Tunnel commands allows you to obtain help information using the Help subcommand on the client. Each command and selection supports short command format:

  1. odps@ project_name>tunnel help;
  2. Usage: tunnel <subcommand> [options] [args]
  3. Type 'tunnel help <subcommand>' for help on a specific subcommand.
  4. Available subcommands:
  5. upload (u)
  6. download (d)
  7. resume (r)
  8. show (s)
  9. purge (p)
  10. help (h)
  11. tunnel is a command for uploading data to / downloading data from ODPS.

Parameters:

  • upload: Uploads data to a MaxCompute table.

  • download: Downloads data from a MaxCompute table.

  • resume: If data fails to be uploaded, use the Resume command to resume the upload from where it was interrupted. This command cannot be used for download operations. Each data upload or download operation is called a session. Run the Resume command and specify the session ID to be resumed.

  • show: Displays the performed operations.

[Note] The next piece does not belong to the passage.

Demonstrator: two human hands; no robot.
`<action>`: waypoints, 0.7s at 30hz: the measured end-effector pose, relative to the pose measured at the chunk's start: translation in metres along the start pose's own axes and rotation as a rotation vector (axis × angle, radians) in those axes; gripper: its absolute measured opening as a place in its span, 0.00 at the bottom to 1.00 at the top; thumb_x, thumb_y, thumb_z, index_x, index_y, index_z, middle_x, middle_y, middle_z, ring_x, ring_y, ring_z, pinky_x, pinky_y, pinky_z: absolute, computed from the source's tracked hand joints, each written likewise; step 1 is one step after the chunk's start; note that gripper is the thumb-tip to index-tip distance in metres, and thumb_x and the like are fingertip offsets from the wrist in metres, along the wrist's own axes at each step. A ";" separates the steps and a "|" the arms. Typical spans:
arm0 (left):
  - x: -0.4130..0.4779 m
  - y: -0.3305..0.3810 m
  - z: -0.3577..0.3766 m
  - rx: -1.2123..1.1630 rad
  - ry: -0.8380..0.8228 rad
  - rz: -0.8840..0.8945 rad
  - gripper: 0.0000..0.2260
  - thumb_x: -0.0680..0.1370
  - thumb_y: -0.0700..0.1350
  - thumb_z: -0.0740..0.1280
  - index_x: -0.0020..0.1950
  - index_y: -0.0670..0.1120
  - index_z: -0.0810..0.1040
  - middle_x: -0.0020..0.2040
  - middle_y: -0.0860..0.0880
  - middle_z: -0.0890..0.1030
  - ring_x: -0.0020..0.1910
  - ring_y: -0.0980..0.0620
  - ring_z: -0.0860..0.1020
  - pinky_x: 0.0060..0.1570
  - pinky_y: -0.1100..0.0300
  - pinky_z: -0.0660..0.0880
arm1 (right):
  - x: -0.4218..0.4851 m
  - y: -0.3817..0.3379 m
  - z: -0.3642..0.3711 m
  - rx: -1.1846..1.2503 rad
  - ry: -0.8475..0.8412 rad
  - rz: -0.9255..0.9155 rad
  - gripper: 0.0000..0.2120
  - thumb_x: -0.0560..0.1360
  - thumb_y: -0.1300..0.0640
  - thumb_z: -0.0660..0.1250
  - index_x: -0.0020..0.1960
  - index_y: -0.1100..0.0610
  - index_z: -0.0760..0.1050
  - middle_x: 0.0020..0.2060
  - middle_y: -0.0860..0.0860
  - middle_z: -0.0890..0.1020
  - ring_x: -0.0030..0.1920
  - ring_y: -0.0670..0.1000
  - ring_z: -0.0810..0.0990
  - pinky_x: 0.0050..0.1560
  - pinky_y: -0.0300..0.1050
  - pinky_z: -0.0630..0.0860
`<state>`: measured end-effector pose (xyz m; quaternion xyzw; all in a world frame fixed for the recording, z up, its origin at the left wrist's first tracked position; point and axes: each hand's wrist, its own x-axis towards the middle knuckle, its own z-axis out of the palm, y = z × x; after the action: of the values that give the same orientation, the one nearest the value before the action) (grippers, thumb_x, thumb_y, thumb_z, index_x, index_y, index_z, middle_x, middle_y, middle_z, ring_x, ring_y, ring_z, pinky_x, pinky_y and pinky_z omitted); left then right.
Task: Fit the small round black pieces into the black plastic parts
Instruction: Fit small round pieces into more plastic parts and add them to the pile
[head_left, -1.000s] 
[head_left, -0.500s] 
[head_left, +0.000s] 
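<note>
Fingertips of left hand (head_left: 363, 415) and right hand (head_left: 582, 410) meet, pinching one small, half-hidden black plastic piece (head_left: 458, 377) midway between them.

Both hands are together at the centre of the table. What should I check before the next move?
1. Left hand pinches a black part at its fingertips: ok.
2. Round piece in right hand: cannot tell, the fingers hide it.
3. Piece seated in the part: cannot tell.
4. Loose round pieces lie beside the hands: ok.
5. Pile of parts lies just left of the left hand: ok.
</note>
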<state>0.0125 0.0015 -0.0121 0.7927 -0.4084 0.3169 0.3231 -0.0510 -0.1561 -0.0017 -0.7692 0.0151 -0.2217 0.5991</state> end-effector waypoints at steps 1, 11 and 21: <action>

  • purge: Clears the session directory.

  • help: Outputs Tunnel help information.

Upload

The upload command can import data from a local file to a MaxCompute table in append mode. The subcommands are used as follows:

  1. odps@ project_name>tunnel help upload;
  2. usage: tunnel upload [options] <path> <[project.]table[/partition]>
  3. upload data from local file
  4. -acp,-auto-create-partition <ARG> auto create target partition if not
  5. exists, default false
  6. -bs,-block-size <ARG> block size in MiB, default 100
  7. -c,-charset <ARG> specify file charset, default ignore.
  8. set ignore to download raw data
  9. -cp,-compress <ARG> compress, default true
  10. -dbr,-discard-bad-records <ARG> specify discard bad records
  11. action(true|false), default false
  12. -dfp,-date-format-pattern <ARG> specify date format pattern, default
  13. yyyy-MM-dd HH:mm:ss
  14. -fd,-field-delimiter <ARG> specify field delimiter, support
  15. unicode, eg \u0001. default ","
  16. -h,-header <ARG> if local file must have table
  17. header, default false
  18. -mbr,-max-bad-records <ARG> max bad records, default 1000
  19. -ni,-null-indicator <ARG> specify null indicator string,
  20. default ""(empty string)
  21. -rd,-record-delimiter <ARG> specify record delimiter, support
  22. unicode, eg \u0001. default "\r\n"
  23. -s,-scan <ARG> specify scan file
  24. action(true|false|only), default true
  25. -sd,-session-dir <ARG> set session dir, default
  26. D:\software\odpscmd_public\plugins\ds
  27. hip
  28. -ss,-strict-schema <ARG> specify strict schema mode. If false,
  29. extra data is abandoned and
  30. insufficient field is filled
  31. with null. Default true
  32. -te,-tunnel_endpoint <ARG> tunnel endpoint
  33. -threads <ARG> number of threads, default 1
  34. -tz,-time-zone <ARG> time zone, default local timezone:
  35. Asia/Shanghai
  36. Example:
  37. tunnel upload log.txt test_project.test_table/p1="b1",p2="b2"

Parameters:

  • -acp: Determines if the operation automatically creates the destination partition if it does not exist. This one is disabled by default.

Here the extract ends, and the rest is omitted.